Journal of Applied Mechanics ◽

10.1115/1.3424480 ◽

1979 ◽

Vol 46 (1) ◽

pp. 107-112 ◽

Cited By ~ 31

Author(s):

J. D. Achenbach ◽

J. G. Harris

Keyword(s):

Acoustic Emission ◽

Brittle Fracture ◽

Crack Propagation ◽

Acoustic Emissions ◽

Elastic Solid ◽

Propagation Speed ◽

Crack Edge ◽

Arbitrary Distribution ◽

Canonical Solution ◽

Phase Functions

Acoustic emissions produced by elementary processes of deformation and fracture at a crack edge are investigated on the basis of elastodynamic ray theory. To obtain a two-dimensional canonical solution we analyze wavefront motions generated by an arbitrary distribution of climbing edge dislocations emanating from the tip of a semi-infinite crack in an unbounded linearly elastic solid. These wavefront results are expressed in terms of emission coefficients which govern the variation with angle, and phase functions which govern the intensity of the wavefront signals. Explicit expressions for the emission coefficients are presented. The coefficients have been plotted versus the angle of observation, for various values of the crack propagation speed.
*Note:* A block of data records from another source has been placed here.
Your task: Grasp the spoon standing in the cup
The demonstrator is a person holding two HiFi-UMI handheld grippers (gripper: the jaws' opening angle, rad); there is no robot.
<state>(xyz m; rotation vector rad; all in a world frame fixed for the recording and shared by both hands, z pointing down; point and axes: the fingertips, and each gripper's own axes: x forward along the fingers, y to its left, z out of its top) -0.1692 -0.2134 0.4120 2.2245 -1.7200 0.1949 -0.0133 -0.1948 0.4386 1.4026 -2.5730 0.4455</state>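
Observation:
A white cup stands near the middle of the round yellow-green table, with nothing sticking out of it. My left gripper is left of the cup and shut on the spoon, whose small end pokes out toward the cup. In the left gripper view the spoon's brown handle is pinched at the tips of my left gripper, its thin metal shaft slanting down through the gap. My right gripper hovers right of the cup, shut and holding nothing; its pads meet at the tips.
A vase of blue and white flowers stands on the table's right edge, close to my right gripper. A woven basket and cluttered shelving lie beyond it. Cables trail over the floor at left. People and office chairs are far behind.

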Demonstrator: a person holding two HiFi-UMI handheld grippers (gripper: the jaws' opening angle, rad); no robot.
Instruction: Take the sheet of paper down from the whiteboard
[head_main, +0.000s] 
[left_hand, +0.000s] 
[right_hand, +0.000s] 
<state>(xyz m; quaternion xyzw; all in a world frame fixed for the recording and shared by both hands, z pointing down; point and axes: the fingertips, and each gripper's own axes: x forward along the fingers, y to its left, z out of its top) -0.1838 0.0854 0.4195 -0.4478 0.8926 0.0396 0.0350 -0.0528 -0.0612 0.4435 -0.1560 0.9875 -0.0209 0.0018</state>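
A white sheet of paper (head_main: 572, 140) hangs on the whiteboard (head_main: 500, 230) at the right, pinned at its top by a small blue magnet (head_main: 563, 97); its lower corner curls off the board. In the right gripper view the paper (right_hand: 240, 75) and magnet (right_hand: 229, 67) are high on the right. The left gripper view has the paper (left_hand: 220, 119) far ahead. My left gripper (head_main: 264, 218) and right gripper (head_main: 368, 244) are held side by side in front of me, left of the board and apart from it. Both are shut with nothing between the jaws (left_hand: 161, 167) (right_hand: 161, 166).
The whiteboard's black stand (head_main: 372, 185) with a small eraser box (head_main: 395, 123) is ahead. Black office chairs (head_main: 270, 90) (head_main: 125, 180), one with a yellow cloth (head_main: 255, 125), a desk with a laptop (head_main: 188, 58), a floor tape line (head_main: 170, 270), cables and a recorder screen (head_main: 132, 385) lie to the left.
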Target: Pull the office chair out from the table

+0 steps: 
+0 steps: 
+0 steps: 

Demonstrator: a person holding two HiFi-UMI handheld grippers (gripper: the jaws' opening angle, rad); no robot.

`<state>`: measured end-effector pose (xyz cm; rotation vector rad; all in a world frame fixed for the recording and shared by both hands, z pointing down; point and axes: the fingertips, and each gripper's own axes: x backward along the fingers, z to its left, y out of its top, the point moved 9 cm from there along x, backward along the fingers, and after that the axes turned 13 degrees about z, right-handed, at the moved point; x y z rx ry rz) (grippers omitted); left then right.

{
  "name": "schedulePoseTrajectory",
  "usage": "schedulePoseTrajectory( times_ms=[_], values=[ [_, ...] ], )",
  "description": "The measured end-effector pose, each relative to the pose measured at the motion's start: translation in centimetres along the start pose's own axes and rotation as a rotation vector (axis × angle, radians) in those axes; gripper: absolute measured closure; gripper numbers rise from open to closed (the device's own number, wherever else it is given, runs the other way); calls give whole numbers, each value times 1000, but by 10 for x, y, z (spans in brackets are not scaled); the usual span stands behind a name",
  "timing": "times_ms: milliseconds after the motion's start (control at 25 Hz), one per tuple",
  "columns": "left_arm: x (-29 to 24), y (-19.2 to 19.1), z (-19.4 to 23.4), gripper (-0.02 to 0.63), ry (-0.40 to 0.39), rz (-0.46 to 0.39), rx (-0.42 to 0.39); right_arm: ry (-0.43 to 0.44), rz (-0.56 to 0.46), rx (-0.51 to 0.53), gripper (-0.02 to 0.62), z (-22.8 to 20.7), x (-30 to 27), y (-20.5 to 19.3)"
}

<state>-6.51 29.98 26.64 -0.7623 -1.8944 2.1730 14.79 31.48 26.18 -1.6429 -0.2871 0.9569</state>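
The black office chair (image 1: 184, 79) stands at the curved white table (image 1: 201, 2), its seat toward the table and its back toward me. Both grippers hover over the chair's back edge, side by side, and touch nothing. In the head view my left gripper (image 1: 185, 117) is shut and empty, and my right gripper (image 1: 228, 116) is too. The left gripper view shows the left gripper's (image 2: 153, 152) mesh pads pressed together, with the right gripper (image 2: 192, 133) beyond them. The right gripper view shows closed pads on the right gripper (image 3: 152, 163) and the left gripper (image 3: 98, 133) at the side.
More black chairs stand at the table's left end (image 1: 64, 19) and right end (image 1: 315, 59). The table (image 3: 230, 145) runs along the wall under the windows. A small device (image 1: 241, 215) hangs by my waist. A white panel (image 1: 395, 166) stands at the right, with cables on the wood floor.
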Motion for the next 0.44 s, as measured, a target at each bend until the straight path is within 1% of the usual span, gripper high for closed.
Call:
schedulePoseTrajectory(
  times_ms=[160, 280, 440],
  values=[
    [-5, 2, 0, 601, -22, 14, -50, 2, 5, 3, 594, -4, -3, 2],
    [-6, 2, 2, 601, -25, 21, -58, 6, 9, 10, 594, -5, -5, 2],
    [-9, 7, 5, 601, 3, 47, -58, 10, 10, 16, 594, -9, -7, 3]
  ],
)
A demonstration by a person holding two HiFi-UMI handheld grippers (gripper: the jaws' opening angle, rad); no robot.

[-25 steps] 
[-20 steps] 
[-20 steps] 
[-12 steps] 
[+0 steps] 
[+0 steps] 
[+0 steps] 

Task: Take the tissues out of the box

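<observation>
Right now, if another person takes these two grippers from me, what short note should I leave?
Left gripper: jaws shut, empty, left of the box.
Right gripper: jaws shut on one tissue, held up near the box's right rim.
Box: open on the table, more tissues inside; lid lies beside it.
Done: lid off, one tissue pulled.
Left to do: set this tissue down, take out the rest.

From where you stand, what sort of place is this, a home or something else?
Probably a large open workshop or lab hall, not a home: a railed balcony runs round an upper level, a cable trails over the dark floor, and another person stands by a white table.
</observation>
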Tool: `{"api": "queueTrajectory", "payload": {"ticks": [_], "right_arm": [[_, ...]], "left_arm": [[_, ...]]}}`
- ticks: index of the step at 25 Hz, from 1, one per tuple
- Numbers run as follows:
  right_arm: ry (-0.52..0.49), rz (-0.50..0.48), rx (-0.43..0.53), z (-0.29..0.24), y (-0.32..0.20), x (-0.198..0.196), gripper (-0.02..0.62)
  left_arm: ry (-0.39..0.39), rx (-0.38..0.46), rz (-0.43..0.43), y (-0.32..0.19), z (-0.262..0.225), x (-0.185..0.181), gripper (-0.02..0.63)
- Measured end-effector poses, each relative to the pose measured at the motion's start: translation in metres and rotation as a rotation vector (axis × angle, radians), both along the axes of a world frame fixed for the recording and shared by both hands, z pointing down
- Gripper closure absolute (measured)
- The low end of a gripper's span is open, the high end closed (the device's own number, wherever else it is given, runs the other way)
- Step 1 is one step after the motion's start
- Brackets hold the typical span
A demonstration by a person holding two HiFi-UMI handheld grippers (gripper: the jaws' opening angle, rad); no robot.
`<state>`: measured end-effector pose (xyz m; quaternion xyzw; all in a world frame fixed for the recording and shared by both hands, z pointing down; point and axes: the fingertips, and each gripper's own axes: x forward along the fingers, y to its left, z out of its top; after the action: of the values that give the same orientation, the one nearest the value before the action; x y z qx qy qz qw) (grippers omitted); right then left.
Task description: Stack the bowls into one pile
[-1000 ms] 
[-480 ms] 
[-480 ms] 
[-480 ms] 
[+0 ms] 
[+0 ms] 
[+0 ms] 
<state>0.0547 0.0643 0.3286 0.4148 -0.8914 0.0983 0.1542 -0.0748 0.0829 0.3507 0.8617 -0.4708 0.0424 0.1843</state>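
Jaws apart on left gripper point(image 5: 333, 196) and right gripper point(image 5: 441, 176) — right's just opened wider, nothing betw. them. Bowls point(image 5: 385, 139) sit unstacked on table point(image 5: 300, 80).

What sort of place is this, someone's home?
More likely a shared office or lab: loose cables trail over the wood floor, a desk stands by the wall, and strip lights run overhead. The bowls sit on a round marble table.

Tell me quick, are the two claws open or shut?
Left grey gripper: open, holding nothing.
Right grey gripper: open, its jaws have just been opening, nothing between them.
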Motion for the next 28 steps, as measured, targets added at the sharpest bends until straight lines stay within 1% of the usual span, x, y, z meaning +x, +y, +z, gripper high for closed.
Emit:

The phase functions are in the form of integrals over the emanating dislocation distributions. Specific dislocation distributions correspond to brittle fracture and plastic yielding at the crack tip, respectively. Acoustic emission is most intense for brittle fracture, when the particle velocities experience wavefront jumps which are proportional to the stress-intensity factors prior to fracture. An appropriate adjustment of the canonical solution accounts for curvature of a crack edge. Such effects as focussing, finite duration of the propagation event, and finite dimensions of the crack are briefly discussed. As a specific example, the first signals generated by brittle Mode I propagation of an elliptical crack are calculated.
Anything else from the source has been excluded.